The majority of the action takes place on a turn based strategy map of the Milky Way, in all its glory. While the graphics aren’t Hubble-worthy, there’s a distinct feeling here that you’re playing a Mass Effect mini-game, ordering scout ships into uncharted territory. When encountering other species at first there won’t be much combat involved, but when you do decide to declare war (either formally through diplomacy, or quietly through a raid on an unprotected colony) you’ll zoom down to a tactical map where the besieged planets float quietly in the background.
Ship to ship combat again isn’t the most beautiful of affairs, but the colored lasers and shield flashes get the job done. Though there’s a great deal of nuance in positioning your ships (where even their weapons are customizable during construction) the game offers an auto-resolve feature that lets the computer take control and play through the turns for you.

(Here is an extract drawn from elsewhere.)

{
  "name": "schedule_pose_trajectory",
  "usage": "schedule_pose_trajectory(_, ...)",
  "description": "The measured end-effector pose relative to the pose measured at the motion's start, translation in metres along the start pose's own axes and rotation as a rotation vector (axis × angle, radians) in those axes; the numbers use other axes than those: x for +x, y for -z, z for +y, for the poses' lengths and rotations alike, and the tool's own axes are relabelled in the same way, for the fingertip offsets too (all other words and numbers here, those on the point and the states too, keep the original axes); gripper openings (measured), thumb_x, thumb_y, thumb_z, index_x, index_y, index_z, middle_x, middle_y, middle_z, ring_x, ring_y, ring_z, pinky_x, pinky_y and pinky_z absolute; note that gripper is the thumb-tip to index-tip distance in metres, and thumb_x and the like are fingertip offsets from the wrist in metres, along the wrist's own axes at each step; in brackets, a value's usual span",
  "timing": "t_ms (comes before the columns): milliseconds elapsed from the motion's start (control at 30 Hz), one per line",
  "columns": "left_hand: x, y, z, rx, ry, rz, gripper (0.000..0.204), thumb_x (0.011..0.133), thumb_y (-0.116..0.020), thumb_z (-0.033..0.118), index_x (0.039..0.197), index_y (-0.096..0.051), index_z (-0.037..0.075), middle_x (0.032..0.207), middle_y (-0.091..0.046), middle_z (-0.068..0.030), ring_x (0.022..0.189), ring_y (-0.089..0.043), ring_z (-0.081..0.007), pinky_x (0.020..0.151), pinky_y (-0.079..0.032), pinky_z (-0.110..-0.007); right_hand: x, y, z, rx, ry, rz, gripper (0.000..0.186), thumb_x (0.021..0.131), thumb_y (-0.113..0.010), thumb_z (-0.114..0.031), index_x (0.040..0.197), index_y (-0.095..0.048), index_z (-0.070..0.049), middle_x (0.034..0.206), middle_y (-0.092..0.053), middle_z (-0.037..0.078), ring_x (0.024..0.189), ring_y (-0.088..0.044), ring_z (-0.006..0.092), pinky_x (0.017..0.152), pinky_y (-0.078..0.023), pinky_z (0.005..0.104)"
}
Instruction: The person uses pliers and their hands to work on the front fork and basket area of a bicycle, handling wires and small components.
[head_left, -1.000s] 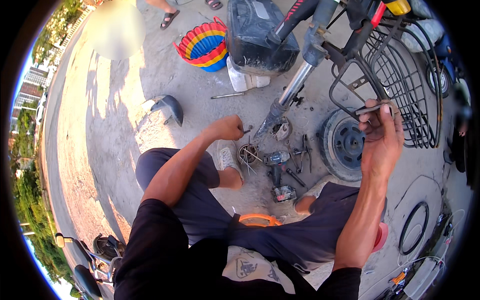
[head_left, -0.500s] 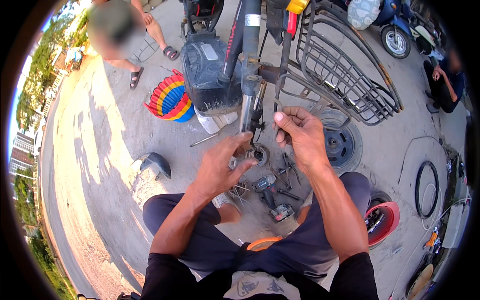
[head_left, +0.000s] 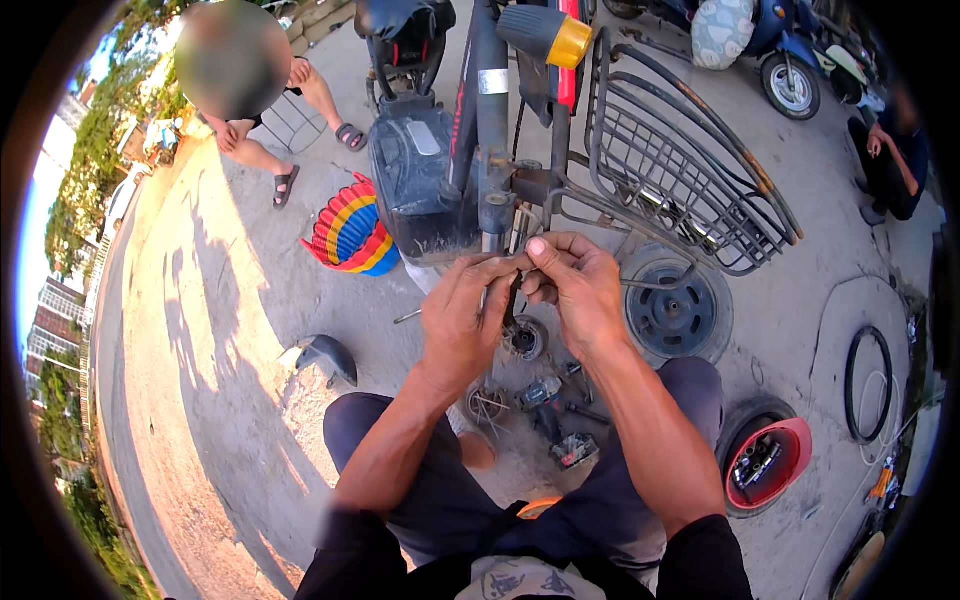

The auto-resolve on the combat is helpful, but mostly because the game doesn’t do enough at this point to explain the benefits and consequences of specific elements of gameplay. For example, each colony you have can contribute to your empire’s income by trading, researching, entertaining, farming, or building things. With a limited number of buildings available, it can be hard to judge what to construct, where and when.
What Horizon suffers from the most at this point isn’t being overly complicated – there really isn’t that much to assigning what technology you’ll research, or deciding if you need a Mothership for your fleet (hint: you do). But there’s a level of trial and error, where the learning curve seems like it could be a little better managed. That’s great news as far as the game’s future is concerned, as it means that what Horizon has to offer is interesting and engaging enough for me to want to know the answers to these sorts of questions.
With a little bit more polish and some added guidance as to how to outfit ships, win in combat, or help a colony turn a profit, the fun factor of this game would increase tremendously. And fortunately for creators L30 Interactive, during this Steam Early Access phase, those tasks are ones that could easily be accomplished, making Horizon an easily-accessible space-Civilizations contender.